Task objective: Drop every picture. Then return, exactly, the lines from the beginning of the listing below through the one containing "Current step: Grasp".

Recorded information:
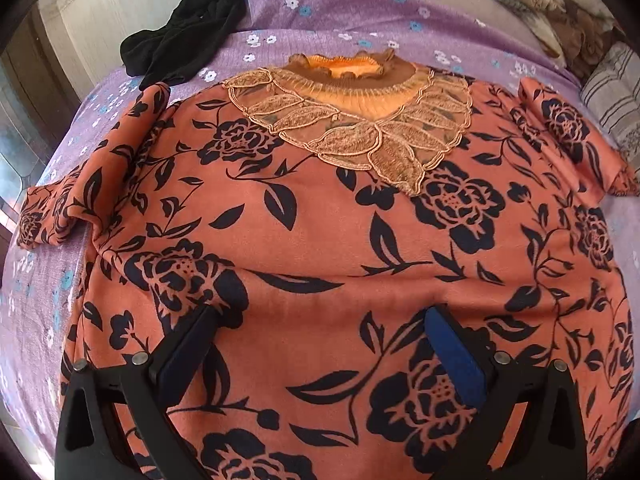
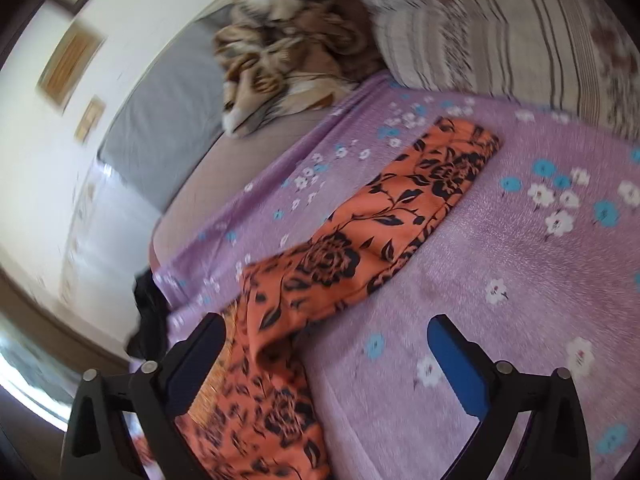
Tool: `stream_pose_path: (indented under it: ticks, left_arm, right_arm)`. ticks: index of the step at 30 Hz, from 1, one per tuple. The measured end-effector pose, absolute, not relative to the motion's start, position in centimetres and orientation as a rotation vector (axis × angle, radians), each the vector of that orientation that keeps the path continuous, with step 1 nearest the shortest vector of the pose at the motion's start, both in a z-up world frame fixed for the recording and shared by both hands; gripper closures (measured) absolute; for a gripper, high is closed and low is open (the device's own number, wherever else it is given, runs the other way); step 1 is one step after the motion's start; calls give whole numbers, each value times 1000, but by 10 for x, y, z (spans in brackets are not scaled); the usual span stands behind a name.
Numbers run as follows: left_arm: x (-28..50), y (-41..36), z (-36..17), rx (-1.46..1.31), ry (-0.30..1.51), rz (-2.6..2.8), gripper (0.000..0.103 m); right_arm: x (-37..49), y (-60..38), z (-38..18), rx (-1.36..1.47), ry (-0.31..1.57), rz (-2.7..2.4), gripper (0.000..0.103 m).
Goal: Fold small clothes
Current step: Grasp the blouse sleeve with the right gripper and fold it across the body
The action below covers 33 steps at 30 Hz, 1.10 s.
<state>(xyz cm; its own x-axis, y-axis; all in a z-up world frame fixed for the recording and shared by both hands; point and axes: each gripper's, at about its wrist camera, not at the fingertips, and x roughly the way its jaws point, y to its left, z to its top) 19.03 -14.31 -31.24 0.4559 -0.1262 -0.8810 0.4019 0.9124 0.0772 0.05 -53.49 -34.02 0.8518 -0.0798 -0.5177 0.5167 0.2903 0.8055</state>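
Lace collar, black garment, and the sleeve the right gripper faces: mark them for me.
lace collar (image 1: 352, 136), left wrist view, on the leaf-pattern lace.
black garment (image 1: 192, 28), left wrist view, on its bunched middle.
sleeve (image 2: 400, 216), right wrist view, mid-length of the orange fabric.

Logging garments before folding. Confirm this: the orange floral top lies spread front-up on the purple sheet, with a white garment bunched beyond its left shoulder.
One detail is wrong: the bunched garment is black, not white, as the left wrist view shows. The rest holds: the orange floral top lies spread front-up on the purple sheet.
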Motion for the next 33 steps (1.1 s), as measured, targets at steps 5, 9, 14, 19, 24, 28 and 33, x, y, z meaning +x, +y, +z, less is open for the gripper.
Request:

Reply to the task:
Tool: `stream_pose_path: (indented under it: ticks, left_arm, right_arm)`. ticks: index of the step at 30 Hz, from 1, one per tuple. The measured end-effector pose, absolute, not relative to the motion's start, position in centimetres and orientation as a rotation vector (axis × angle, radians), each the vector of that orientation that keeps the path continuous, with step 1 nearest the shortest vector of the pose at the motion's start, both in a z-up world frame fixed for the recording and shared by both hands; gripper closures (measured) absolute; for a gripper, high is closed and low is open (the device's own number, wherever else it is given, runs the other way); step 1 is one step after the motion's start; calls give whole numbers, each value times 1000, but by 10 for x, y, z (spans in brackets are not scaled); the usual span stands behind a name.
Numbers run as follows: left_arm: x (-28..50), y (-41..36), z (-36..17), rx (-1.46..1.31), ry (-0.30..1.51), rz (-2.6..2.8), gripper (0.000..0.103 m); right_arm: x (-37..49), y (-60..38), z (-38..18), rx (-1.36..1.47), ry (-0.31..1.57), rz (-2.7..2.4), gripper (0.000..0.103 m).
Goal: Fold small clothes
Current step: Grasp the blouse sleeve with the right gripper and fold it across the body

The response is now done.